Discussions about the costs of cancer treatment and how we pay for cancer care dominated many of the cancer policy stories that caught our eye this week. In a Washington Post article from the Wonkblog, Jason Millman outlines some of the troubling statistics that project a significant increase in the costs of cancer care, as well as efforts by insurers and health-care providers seeking programs to rein in the skyrocketing costs. Millman reports the initial findings from a program launched by United Healthcare that pays oncologists for “episodes of care” rather than the margin on chemotherapy drugs and fees for services provided−a program anticipated to reduce the incentives of higher-cost treatments. In the program, physicians were paid more for lowering the overall cost of care or improving patient outcomes. Although the program produced savings, the spending on chemotherapy drugs unexpectedly increased.

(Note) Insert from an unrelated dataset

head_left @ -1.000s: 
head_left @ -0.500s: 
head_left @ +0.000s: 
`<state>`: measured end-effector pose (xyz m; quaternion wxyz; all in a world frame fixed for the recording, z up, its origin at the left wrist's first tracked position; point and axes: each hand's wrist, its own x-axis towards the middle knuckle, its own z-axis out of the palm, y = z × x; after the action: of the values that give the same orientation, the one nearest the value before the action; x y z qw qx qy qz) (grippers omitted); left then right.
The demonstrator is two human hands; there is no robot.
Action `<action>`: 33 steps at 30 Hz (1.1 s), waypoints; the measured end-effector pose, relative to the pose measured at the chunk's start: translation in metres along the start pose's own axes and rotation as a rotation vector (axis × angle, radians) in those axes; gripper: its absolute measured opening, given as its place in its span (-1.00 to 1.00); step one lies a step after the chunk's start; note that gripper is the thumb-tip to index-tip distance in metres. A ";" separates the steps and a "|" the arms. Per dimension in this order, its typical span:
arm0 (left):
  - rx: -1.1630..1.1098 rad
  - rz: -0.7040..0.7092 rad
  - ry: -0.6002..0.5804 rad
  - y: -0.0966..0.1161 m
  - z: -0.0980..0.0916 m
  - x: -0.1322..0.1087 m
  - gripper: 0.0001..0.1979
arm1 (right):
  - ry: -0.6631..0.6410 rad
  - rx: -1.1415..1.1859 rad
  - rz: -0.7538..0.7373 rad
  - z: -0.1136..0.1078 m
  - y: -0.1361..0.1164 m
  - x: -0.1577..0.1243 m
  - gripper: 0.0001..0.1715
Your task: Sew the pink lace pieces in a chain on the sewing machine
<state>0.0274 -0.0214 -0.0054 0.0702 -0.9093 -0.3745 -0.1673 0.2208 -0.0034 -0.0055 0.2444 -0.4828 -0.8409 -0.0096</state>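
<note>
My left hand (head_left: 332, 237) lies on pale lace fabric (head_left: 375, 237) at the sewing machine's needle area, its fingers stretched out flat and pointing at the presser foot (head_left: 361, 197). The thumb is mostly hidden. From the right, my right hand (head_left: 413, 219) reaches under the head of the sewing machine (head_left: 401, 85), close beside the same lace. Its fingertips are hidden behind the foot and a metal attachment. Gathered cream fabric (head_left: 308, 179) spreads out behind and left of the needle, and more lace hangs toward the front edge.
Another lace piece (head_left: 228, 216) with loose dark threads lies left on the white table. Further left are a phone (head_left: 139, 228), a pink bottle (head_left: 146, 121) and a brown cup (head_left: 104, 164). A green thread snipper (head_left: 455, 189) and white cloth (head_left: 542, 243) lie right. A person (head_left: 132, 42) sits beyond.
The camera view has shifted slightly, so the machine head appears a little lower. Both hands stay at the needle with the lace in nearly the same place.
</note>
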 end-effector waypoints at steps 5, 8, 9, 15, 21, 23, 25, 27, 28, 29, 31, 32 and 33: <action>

Elaine Schattner’s most recent article in Forbes explores the critical issue of talking about the costs of care, and a new tool developed to measure patients’ concerns about the financial burdens associated with cancer treatment. The COmprehensive Score for financial Toxicity (COST) is a Patient-Reported Outcome Measure intended to help doctors better understand patients’ financial concerns. While noting the need for patients to have the chance to weigh the costs of care with personal goals, Dr. Schattner expresses concerns that the measurements will lead to a cycle of more measurements rather than carefully and thoughtfully evaluated medical treatments based on open conversations between patients and their health care team. Although we recognize the need to determine the most effective strategies for communication, we share her concerns, and have developed two new patient tools to help facilitate conversations between patients and their doctors.

NCCS has been closely monitoring payment reform for many years, and will continue to work towards fostering a patient-centered cancer care system that is affordable and accessible to all, and we have outlined this strategy through our principles for payment reform. As patient advocates, we believe that patients should care about how physicians are paid because the way we as a country, and Medicare as the largest payer, compensate physicians directly affects the care patients receive. As our current system is not sustainable for physicians, patients, or taxpayers, we welcome these critical discussions about how we pay for cancer care and the financial toxicities cancer patients face.